Juneteenth, which marks the effective end of slavery in the United States, will become an official holiday in the country’s largest city beginning next year, New York City Mayor Bill de Blasio declared Friday.
De Blasio called Juneteenth “a day for truth-telling, a day for examination and shining a light.” The day will be an official city and school holiday.
“It’s a celebration of a liberation that never really came. The fact is, it’s also a day of reckoning,” de Blasio, a Democrat, said Friday in his daily news conference. “Every city worker, every student will have an opportunity to reflect on the meaning of our history and the truth and to think about the work that we have to do ahead.”
Juneteenth has added significance and urgency this year, coming amid weeks of large anti-racism and anti-police-brutality protests in cities across the country — including in New York City — in response to the recent killings of George Floyd, Breonna Taylor, Ahmaud Arbery and other Black people over the years. The incidents and subsequent protests have also catalyzed reckonings over systemic racism and white supremacy across industries and institutions.

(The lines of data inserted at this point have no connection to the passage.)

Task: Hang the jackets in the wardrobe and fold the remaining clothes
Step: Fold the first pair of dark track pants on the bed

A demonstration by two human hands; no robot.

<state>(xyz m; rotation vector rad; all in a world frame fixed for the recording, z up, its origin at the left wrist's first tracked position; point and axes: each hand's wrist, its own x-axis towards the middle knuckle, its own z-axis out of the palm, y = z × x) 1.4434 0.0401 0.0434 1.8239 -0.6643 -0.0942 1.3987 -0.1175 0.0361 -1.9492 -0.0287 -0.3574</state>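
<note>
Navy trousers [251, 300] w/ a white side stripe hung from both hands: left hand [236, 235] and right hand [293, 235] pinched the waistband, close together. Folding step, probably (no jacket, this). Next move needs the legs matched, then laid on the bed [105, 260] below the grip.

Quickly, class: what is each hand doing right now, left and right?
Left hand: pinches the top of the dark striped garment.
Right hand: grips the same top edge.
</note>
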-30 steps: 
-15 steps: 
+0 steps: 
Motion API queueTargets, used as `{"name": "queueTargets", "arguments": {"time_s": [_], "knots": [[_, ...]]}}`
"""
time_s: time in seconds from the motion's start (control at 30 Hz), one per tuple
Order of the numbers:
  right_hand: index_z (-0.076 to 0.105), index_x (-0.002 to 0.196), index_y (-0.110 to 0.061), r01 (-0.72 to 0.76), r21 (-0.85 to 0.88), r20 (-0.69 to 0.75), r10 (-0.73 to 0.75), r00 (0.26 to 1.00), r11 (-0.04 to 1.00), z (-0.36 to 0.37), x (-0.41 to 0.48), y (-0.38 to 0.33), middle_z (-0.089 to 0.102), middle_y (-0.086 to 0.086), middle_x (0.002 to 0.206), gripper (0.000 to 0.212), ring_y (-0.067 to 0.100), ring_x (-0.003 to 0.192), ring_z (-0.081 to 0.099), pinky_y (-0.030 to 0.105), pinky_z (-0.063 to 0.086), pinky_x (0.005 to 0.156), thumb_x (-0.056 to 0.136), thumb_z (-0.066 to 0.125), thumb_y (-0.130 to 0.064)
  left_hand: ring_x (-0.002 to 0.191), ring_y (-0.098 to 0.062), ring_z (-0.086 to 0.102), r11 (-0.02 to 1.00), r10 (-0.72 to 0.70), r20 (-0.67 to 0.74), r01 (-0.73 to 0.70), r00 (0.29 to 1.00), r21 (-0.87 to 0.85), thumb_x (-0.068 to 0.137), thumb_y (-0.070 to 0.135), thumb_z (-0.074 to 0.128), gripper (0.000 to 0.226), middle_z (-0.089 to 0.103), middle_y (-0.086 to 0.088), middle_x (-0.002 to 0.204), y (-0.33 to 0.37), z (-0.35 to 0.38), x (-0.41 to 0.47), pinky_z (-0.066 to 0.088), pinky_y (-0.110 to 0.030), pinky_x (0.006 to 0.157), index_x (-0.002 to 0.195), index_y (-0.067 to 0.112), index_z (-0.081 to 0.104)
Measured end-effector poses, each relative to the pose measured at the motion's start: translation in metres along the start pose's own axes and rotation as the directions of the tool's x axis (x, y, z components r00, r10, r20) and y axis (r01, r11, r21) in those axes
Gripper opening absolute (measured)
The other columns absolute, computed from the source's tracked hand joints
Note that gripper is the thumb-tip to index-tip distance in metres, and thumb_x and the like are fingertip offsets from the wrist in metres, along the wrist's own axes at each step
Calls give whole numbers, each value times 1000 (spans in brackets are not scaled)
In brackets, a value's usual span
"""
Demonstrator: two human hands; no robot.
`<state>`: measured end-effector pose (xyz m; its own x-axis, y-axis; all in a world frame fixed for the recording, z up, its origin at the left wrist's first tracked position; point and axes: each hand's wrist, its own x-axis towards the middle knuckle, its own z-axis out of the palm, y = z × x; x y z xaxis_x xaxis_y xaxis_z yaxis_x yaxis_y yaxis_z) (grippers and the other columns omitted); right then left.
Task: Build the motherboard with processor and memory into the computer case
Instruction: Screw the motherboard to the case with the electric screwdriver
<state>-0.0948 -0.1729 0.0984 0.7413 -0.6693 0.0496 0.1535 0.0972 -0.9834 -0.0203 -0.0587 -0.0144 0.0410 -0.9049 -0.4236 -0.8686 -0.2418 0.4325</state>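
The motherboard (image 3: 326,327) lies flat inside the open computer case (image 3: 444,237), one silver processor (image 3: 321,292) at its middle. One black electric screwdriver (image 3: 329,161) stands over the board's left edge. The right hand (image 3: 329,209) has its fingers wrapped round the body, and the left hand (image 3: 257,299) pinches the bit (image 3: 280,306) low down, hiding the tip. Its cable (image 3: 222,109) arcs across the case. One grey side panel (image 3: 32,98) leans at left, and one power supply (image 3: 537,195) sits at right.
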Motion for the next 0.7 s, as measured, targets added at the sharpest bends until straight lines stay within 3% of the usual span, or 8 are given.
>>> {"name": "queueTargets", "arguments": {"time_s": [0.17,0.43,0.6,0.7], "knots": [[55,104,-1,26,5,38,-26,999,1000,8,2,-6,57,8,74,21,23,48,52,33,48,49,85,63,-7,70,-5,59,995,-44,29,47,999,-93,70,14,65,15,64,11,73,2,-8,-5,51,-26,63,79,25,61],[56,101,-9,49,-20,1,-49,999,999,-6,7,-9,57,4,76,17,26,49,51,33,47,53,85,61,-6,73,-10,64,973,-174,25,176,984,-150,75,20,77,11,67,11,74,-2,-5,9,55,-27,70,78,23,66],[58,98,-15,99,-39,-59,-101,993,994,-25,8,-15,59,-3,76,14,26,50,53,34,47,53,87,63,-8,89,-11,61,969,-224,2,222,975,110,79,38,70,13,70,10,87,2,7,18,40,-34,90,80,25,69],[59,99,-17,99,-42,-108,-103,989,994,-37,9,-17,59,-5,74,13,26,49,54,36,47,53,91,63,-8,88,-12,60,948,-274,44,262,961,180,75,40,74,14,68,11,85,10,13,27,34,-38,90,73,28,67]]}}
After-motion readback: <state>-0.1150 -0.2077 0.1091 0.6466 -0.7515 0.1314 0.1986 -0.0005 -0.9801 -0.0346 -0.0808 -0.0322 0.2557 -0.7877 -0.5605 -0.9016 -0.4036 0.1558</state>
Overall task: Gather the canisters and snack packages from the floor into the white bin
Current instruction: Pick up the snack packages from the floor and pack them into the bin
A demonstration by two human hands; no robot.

“Our city has long prided itself as being a beacon, and in many ways we are, to the world,” de Blasio said. “But our city also has a very painful history. Slavery was alive and well in New York City for a long time. New York City gained much of its prominence and wealth from slavery. Redlining, discrimination of every form existed here in liberal, progressive New York City for generations. In too many ways, discrimination is alive and well today. Structural racism pervades this city, in ways that are still not acknowledged or recognized, and we have to change that.”
In recent weeks, many companies designated the day as a paid holiday. And after years of activism, there is a growing movement in Congress to make Juneteenth a federal holiday.
At least 60% of Americans now support making it a federal holiday, according to a HuffPost/YouGov survey published Friday.
Earlier this week, New York Gov. Andrew Cuomo (D) designated Juneteenth a paid holiday for state government employees and said he plans to make it an official state holiday next year.
Demonstrators in dozens of cities on Friday took part in peaceful marches and rallies to mark Juneteenth.
In New York City, organizers held a range of events, including a march from Harlem to Central Park, a rally at the Brooklyn Museum and a march and bike ride across the Brooklyn Bridge, among many other gatherings planned for the day.